La Gare du Nord, à Paris, est un endroit unique. Au coeur de la Ville Lumière, la gare voit défiler au bas mot 500 000 passagers par jour, elle est le point de départ de trains vers toute l'Europe, est le point de rencontre de bus, de trains, de TGV, de l'Eurostar, du Thalys, du RER et du métro parisien. Il règne sur les quais une ambiance surnaturelle, un incessant bourdonnement en plus d'un étrange et stimulant mélange du froid de l'extérieur et de la chaleur provenant de l'intérieur. C'est un lieu baigné d'une poésie étrange, où se croisent des vies qui autrement, ne se rencontreraient jamais. Gare du Nord réussit à passer à côté de tout ça.
D'abord à cause de la confusion généralisée de ses intentions. Se posant d'abord comme le récit d'une rencontre, bientôt un coup de foudre, entre un sondeur en rédaction de thèse et une dame d'âge mûr, le film digresse vers une étude sociale ultra-simpliste reprenant les codes du documentaire. Premier problème : jamais ce coup de foudre ne nous semble même plausible tellement il est plaqué et désincarné. Il faut un effort soutenu pour finalement l'accepter, juste à temps pour que le film l'abandonne pour se consacrer à autre chose, sous de fausses bonnes intentions de portrait documentaire. Avant d'abandonner l'aspect documentaire.

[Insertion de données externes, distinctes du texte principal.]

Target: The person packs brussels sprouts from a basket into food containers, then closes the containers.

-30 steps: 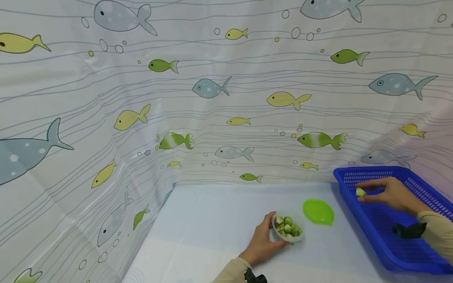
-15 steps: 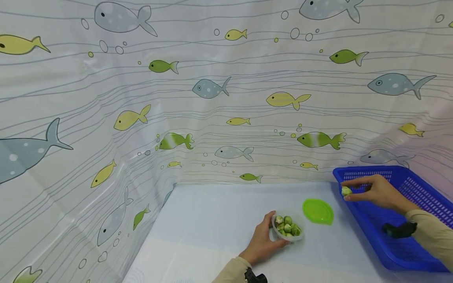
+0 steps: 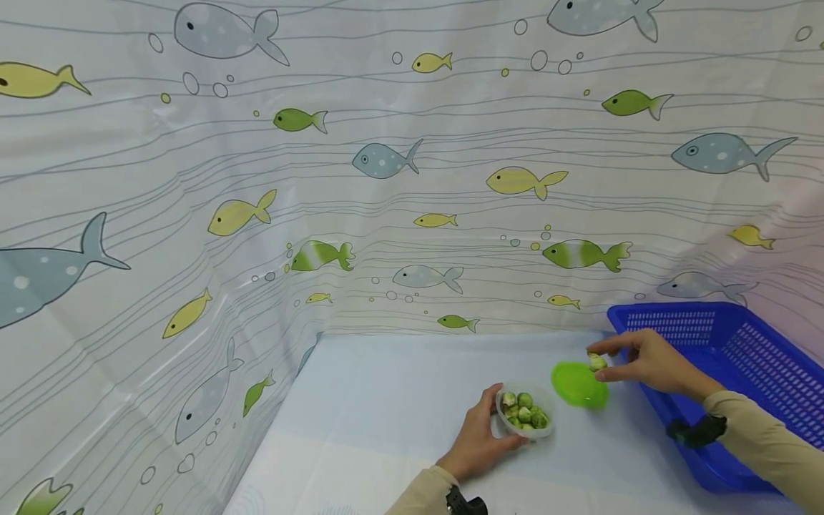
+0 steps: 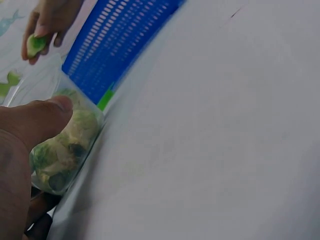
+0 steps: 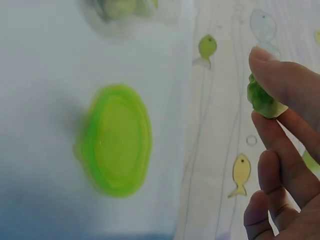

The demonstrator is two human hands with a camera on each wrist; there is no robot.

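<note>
A clear plastic tub (image 3: 548, 431) with several Brussels sprouts (image 3: 524, 415) in it stands on the table. My left hand (image 3: 479, 440) grips its near left side, thumb and fingers around the wall; in the left wrist view the thumb lies across the tub (image 4: 87, 145). Between thumb and fingertips my right hand (image 3: 653, 361) pinches one Brussels sprout (image 3: 597, 363), held above the green lid (image 3: 573, 386). That sprout (image 5: 265, 100) also shows clearly in the right wrist view, apart from the lid (image 5: 120, 142).
A blue perforated plastic basket (image 3: 695, 458) stands at the right, partly hidden by my right forearm. The white table (image 3: 373, 400) meets a fish-patterned sheet (image 3: 386, 236) at the back and left.
My right hand has moved left with the sprout, from over the blue basket to over the green lid. The left hand and the tub have stayed in place.
</note>
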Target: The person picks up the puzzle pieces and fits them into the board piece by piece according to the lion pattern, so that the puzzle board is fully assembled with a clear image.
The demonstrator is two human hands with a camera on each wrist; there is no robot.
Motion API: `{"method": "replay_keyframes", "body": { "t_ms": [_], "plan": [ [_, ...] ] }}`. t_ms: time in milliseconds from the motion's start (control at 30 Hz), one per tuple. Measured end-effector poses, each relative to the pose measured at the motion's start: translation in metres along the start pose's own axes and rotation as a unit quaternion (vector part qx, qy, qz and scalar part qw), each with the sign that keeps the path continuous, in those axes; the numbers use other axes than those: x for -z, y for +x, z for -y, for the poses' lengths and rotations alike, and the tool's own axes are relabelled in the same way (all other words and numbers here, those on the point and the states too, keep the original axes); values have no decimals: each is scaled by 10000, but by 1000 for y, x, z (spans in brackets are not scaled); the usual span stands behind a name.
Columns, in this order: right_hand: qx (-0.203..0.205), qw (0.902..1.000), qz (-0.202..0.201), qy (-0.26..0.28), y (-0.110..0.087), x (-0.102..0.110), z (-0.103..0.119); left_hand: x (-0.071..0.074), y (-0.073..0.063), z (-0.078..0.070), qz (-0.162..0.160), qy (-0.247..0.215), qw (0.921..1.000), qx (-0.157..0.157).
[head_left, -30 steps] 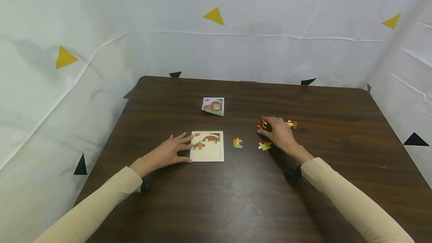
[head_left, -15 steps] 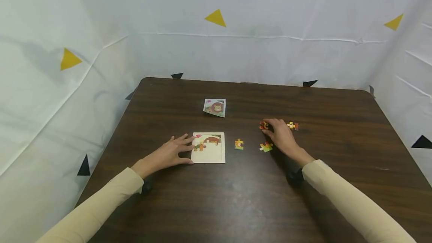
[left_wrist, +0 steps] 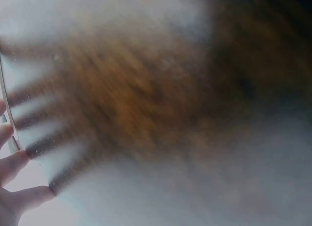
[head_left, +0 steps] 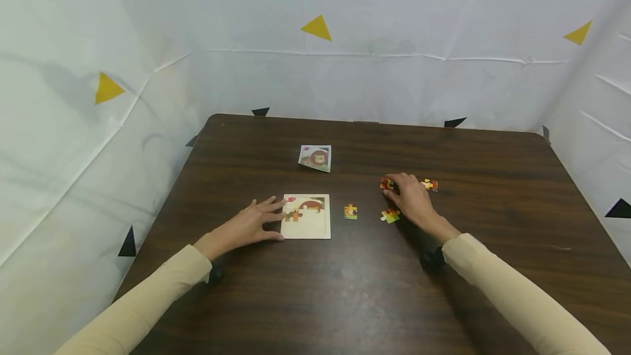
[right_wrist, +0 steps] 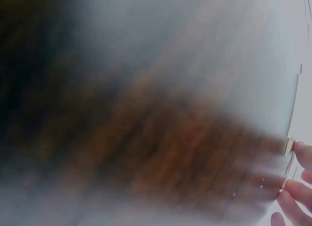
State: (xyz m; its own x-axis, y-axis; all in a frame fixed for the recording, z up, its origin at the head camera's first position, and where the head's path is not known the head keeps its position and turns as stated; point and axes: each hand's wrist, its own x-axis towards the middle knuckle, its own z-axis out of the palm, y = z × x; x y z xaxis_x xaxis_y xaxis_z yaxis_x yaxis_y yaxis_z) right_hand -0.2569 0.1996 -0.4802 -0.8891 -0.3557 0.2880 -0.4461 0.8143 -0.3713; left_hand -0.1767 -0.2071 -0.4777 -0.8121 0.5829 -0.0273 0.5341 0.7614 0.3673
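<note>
A square wooden puzzle board [head_left: 310, 229] lies on the table, its upper part filled with pieces of a printed picture. My left hand [head_left: 246, 226] rests at its left side with fingers spread, fingertips right at the edge and over the corner. To the right, my right hand [head_left: 414, 196] pinches a red puzzle piece [head_left: 386, 183] between thumb and forefinger, low at the tabletop. A yellow puzzle piece [head_left: 350, 212] lies between board and right hand. A green-and-orange puzzle piece [head_left: 389, 216] lies just below the right thumb, and a red-and-yellow one [head_left: 432, 184] behind the knuckles.
A small lion picture card [head_left: 315, 158], one edge curled up, lies beyond the board. The dark wooden table [head_left: 315, 300] has rounded far corners. White sheets [head_left: 374, 86] with yellow and black triangles hang around it.
The head view has shifted slightly, so everything sits a little lower and further right. Both hands keep their places at the board and the red piece.
</note>
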Motion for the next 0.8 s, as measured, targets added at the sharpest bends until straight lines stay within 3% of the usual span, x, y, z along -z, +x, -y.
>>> {"method": "replay_keyframes", "body": {
  "t_ms": [367,800],
  "plan": [
    [40,9999,167,15,5,3,2,1,-1,-1,79,-56,9999,41],
    [601,9967,153,529,5,2,37,1,2,1,182,7,9998,125]
  ]
}}
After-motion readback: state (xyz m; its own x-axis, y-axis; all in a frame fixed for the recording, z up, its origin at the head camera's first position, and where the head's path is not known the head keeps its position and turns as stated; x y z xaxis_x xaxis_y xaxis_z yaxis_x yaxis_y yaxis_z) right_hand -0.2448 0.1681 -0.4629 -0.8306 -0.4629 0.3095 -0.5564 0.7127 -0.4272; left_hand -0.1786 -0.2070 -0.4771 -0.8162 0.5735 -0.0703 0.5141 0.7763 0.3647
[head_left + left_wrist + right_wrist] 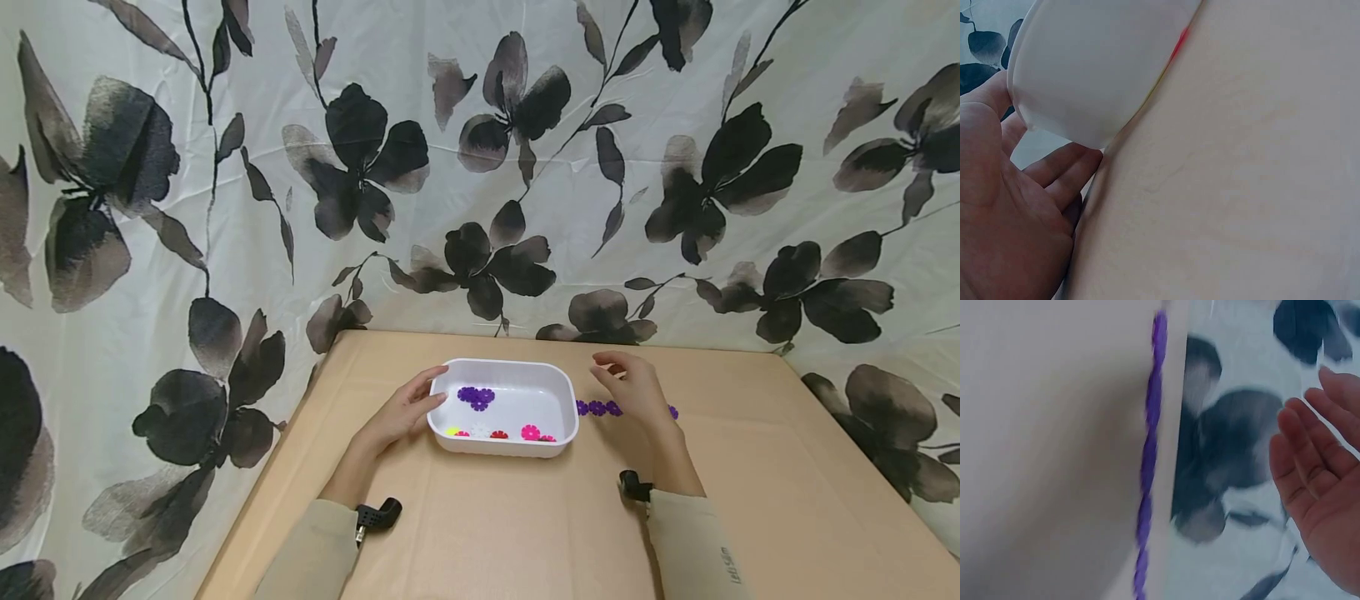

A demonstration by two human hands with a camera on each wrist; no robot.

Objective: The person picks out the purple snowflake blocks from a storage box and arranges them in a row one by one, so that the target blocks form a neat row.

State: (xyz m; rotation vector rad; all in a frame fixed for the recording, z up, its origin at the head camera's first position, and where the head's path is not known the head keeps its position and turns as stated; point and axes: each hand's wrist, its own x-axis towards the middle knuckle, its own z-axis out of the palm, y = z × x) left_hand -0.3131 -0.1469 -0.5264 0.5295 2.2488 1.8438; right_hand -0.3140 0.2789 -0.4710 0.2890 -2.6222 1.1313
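Observation:
A white rectangular tray [504, 448] stands on the table, with purple flower-shaped pieces [476, 398] inside at its left and pink ones [531, 432] along its near wall. My left hand [401, 410] holds the tray's left end, thumb and fingers against its rim and side. In the left wrist view, fingertips [1094, 157] touch the tray's lower edge. To the right of the tray lies a row of purple flower pieces [597, 408], partly hidden behind my right hand [633, 387]. That hand hovers over the row, fingers loosely bent, nothing visible between them.
A yellow piece [452, 432] and a red one [498, 435] also lie in the tray. The tan table [510, 525] ends at a white curtain [420, 275] with dark printed flowers, hanging behind and at the sides.

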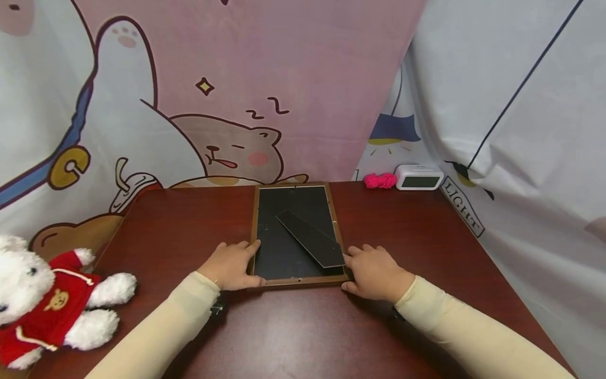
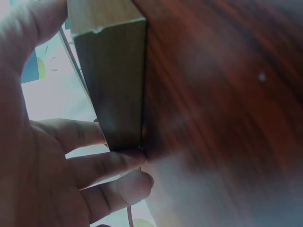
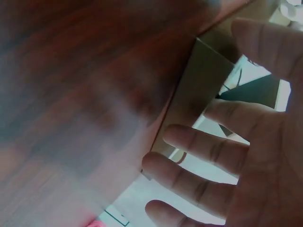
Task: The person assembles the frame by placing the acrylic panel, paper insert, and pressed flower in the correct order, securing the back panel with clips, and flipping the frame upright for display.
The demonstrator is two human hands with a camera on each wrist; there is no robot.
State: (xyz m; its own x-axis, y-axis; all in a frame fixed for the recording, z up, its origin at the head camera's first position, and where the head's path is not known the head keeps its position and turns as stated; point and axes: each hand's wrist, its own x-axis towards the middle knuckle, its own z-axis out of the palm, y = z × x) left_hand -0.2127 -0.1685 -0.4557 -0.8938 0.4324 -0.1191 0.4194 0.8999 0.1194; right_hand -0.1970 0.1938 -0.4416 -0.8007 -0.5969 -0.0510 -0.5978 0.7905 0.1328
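Note:
A picture frame [image 1: 303, 282] with a brown wooden rim lies face down on the table. Its black backing board [image 1: 279, 258] faces up, and a black stand leg [image 1: 312, 239] slants across it toward the near right corner. My left hand [image 1: 232, 266] touches the near left corner, thumb by the front edge and fingers along the side. At the near right corner, my right hand [image 1: 376, 273] rests against the rim with its fingers spread. Both wrist views show the frame's wooden side [image 2: 113, 85] close beside fairly straight fingers.
On the far right of the brown table [image 1: 293, 331] stand a white digital clock [image 1: 419, 178] and a bundle of pink yarn [image 1: 380, 181]. A white plush toy [image 1: 57, 300] in a red hoodie sits at the left. A printed cartoon curtain [image 1: 303, 79] hangs behind.

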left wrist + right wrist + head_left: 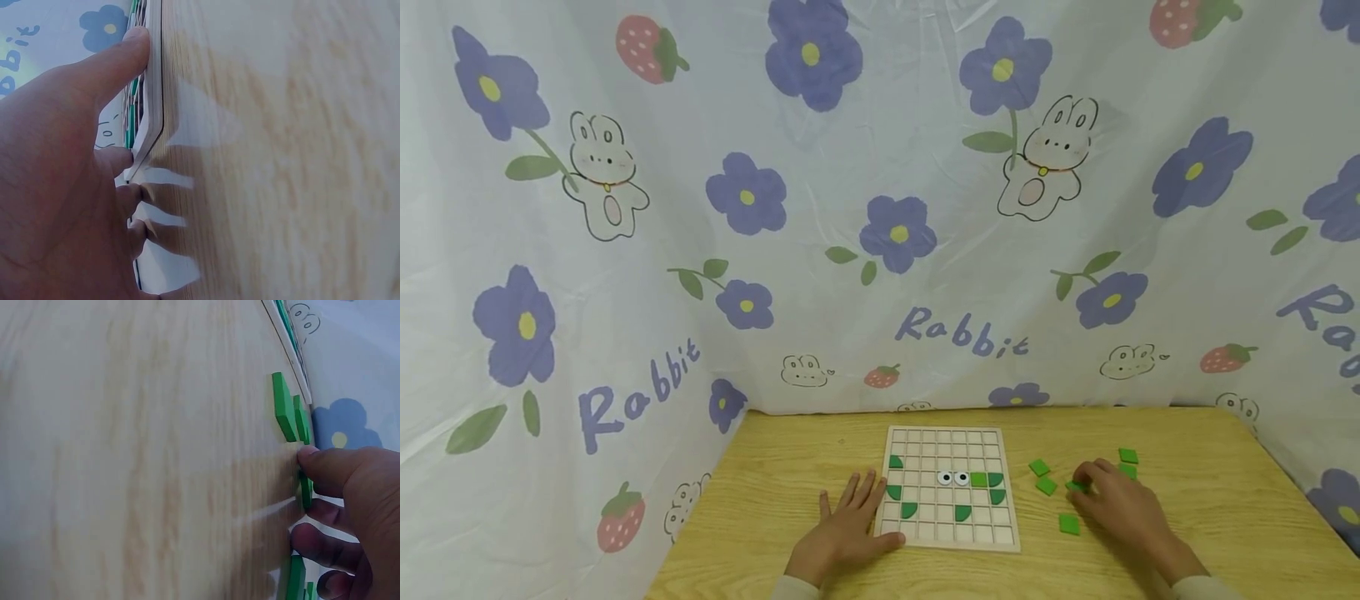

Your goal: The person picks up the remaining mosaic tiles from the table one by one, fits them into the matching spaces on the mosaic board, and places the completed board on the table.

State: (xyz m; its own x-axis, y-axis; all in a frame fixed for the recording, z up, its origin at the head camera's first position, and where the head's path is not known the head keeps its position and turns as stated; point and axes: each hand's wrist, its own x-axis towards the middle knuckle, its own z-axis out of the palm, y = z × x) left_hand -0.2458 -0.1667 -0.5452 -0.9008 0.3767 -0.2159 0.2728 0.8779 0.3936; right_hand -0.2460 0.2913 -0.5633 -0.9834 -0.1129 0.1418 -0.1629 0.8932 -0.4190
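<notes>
A pale wooden grid board (936, 534) lies on the table. My left hand (842, 533) rests at its left side, fingers spread, with the thumb (134, 53) on the near rim. Beyond the board's right edge, my right hand (1120, 510) pinches a green square tile (1073, 486) between thumb and fingers, low at the tabletop. That tile (305, 489) is partly hidden by the fingers in the right wrist view. Set in the grid are two eye pieces (945, 477), a green square (978, 480) beside them, and several dark green quarter-circle pieces (962, 512).
Several loose green squares lie around my right hand: one (1069, 523) nearer me, one (1038, 467) close to the board, another (1128, 456) farther right. The wooden table (745, 500) ends at a patterned curtain (842, 275) behind and at the sides.
</notes>
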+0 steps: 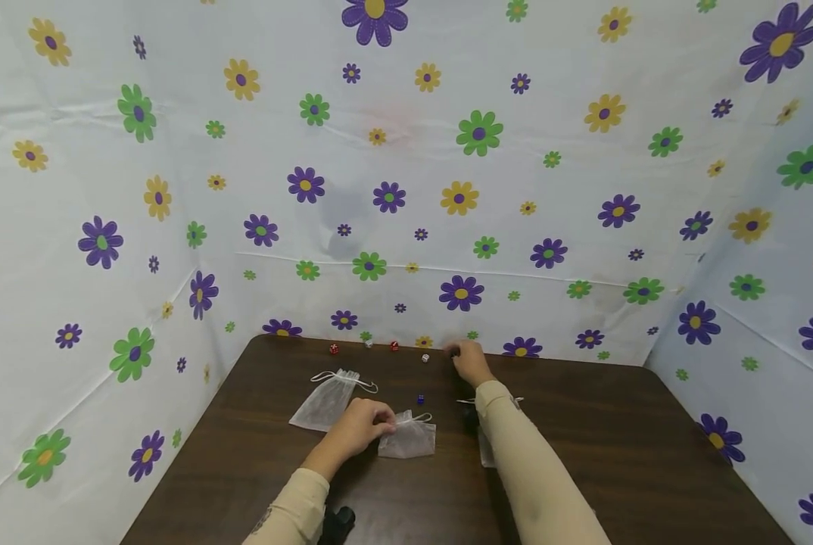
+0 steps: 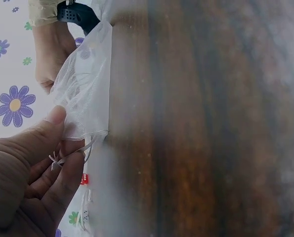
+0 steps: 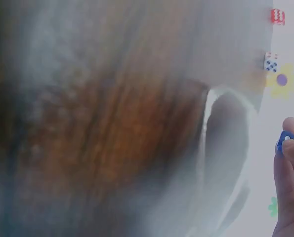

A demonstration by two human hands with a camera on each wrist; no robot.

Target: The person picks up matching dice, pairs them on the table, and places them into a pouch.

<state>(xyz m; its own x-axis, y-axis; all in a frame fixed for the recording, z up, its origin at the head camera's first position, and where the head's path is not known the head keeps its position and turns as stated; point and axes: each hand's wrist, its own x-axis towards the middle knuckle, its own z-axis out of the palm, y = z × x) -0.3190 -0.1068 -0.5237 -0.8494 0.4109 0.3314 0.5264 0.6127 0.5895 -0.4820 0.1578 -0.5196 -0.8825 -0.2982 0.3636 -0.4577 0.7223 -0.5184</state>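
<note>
My left hand [image 1: 362, 425] pinches the drawstring end of a small white mesh pouch [image 1: 409, 440] at the middle of the table. In the left wrist view the thumb and fingers hold the sheer fabric [image 2: 87, 81] beside its thin cord. Farther off, near the table's back edge, my right hand [image 1: 471, 363] holds a blue die [image 3: 285, 139] between thumb and fingers. A second blue die [image 1: 421, 399] lies just behind the pouch. To the right hand's left are a white die [image 1: 425, 358] and a red die [image 1: 394, 346].
Another mesh pouch [image 1: 325, 403] lies left of the left hand, and a third pouch [image 1: 487, 450] is partly hidden under the right forearm. A red die [image 1: 334, 349] and a white die [image 1: 369, 344] sit along the back edge. Flower-patterned sheeting [image 1: 393, 250] surrounds the brown table [image 1: 604, 439].
</note>
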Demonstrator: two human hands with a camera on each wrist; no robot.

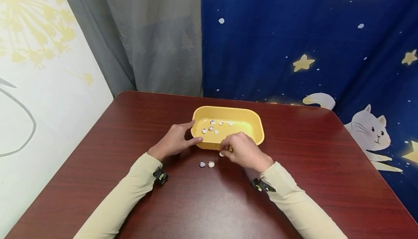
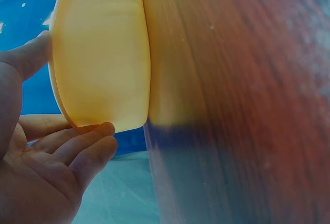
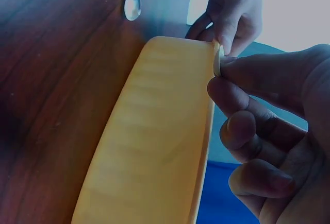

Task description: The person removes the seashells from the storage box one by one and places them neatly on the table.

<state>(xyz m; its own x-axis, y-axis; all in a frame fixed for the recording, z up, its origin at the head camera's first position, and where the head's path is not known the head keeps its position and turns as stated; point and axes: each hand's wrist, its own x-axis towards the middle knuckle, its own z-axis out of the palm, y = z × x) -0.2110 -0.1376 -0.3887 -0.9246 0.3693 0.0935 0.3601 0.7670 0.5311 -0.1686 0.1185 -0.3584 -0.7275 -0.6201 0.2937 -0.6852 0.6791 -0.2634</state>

Cet argument de portrait documentaire ne tient pas davantage : l'empreinte de la réalisatrice est si évidente et si connotée que jamais on a l'impression de comprendre cette Gare, comme métaphore de toute la France, ni même de l'observer objectivement. Les phrases toutes faites, faussement philosophiques, s'accumulent et plus rien ne nous apparaît transcendant. L'étude sociologique ne s'en remet pas, riches, pauvres et autres humanités devenant simplement gentils et méchants.
Gare du Nord, c'est aussi le récit de Sacha, qui cherche sa fille en fugue, ou celui de Joan, une agente immobilière qui voudrait rentrer voir ses enfants mais qui doit attendre des clients. C'est aussi une part de mysticisme, des intrusions fantomatiques qui n'inspirent ni poésie, ni émotion, que de la confusion et de l'incohérence, dans laquelle le film en entier finit par s'engouffrer. L'interminable finale tirant sur le mélo fait la lumière sur le vide qu'on vient de regarder.
On a même droit à un des moments les plus risibles de l'année, alors que Monia Chokri (pauvre elle, son talent vaut mieux que ça) est prise d'une crampe à un moment inopportun. La scène est hilarante, vraiment. Frustrante aussi, puisqu'elle illustre ce que ce film a de plus répréhensible : une manipulation effrontée du réel à des fins scénaristiques. Ce film est si confus qu'il évoque à la fois le drame, la comédie, le coup de foudre, le film d'enquête, le documentaire, le surnaturel, le burlesque... Pas étonnant qu'on y soit perdu.
Étrangement, dans la Gare du Nord, la vraie, on est très rarement perdu. Parce qu'on y a un but; partir quelque part, en revenir. Observer la condition humaine. Ici, rien de tout cela.